At Terra Firma, the timing of this week’s rain could definitely have been worse. We were able to harvest all the ripe berries in the field on Wednesday before the first storm arrived. The cold temperatures during the rain kept the fruit from ripening much until Friday, when it got sunny and windy enough to dry everything up and allow us to harvest again.
The second storm dropped twice as much rain, and Monday morning it was still far too wet to harvest. The ripe berries sat in the water and began to turn to mush. Had it rained again that night as originally forecast, there would be no strawberries in your boxes today. Instead, the storm brought only us wind. By mid-morning on Tuesday, it was sunny and dry enough to enter the field. The crew went through, harvesting the firm and intact ripe fruit while removing the overripe and mushy berries and throwing them on the ground. The walkways in the field are now bright red.

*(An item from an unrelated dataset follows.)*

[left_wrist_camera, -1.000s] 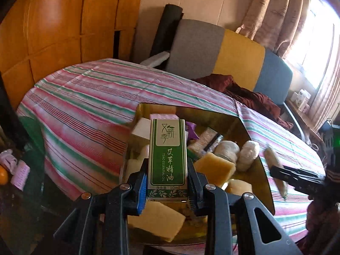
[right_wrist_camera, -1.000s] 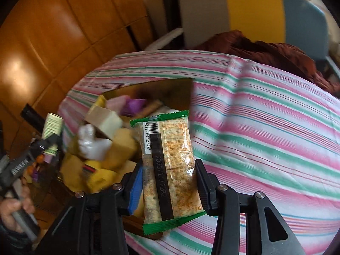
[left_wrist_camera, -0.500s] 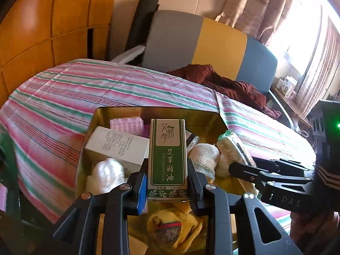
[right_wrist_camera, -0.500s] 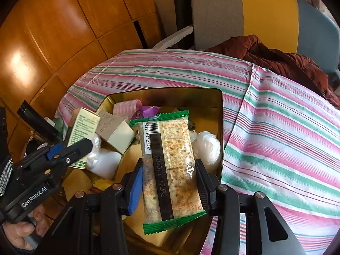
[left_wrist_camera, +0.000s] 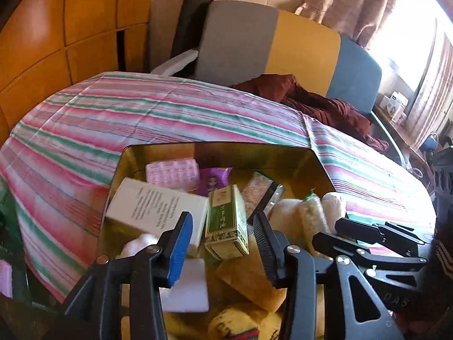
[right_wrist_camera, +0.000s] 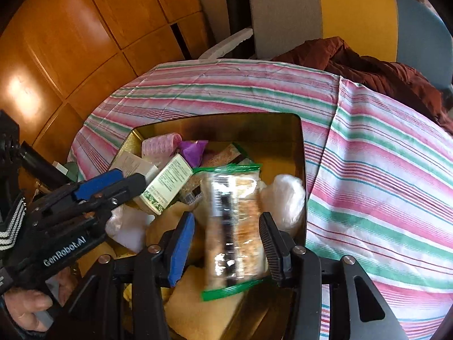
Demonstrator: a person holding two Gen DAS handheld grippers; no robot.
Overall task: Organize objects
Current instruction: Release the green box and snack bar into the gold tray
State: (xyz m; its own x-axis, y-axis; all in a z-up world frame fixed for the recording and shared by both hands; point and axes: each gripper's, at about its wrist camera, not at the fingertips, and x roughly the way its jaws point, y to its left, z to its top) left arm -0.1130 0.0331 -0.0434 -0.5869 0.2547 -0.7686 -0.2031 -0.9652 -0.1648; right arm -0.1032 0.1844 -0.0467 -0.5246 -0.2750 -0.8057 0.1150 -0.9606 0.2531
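A gold tin (left_wrist_camera: 256,155) crowded with boxes and packets is seen on the striped bench (left_wrist_camera: 141,119). The green box (left_wrist_camera: 226,222) lies loose between the left gripper (left_wrist_camera: 222,243)'s just-spread jaws. The blurred cracker packet (right_wrist_camera: 235,226) lies at 12 o'clock between the right gripper (right_wrist_camera: 226,243)'s just-widened jaws.

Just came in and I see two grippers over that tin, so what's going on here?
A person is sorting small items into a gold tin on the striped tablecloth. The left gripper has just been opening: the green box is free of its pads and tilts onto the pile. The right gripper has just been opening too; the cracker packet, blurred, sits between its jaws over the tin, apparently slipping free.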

This is obviously not a scientific process — we are looking for visual clues to differentiate between good and bad berries, and we are going to miss a few. You should inspect the berries in your box when you get them home, and before you eat them. Some of the berries may not hold up. Others may have an off flavor from absorbing too much rain. Still others may taste incredible.
You would be hard-pressed to find a farmer in California right now who is happy about the off-the-charts cool, wet weather we’re having right now. Combined with the non-stop rain of the past winter, 2019 is just turning out to be a really…messed up… year. Summer crops are already late and everyone is behind schedule, and this is slowing everything down even more. Plus, the reservoirs were already full to the brim and the snowpack at record levels. We don’t need any more rain this year.
That said, as long as it stays cool, our strawberry field will keep producing. And as long as it doesn’t rain three times a week, we should be able to keep picking berries and sending them in your boxes. Our best strawberry years have been years like this.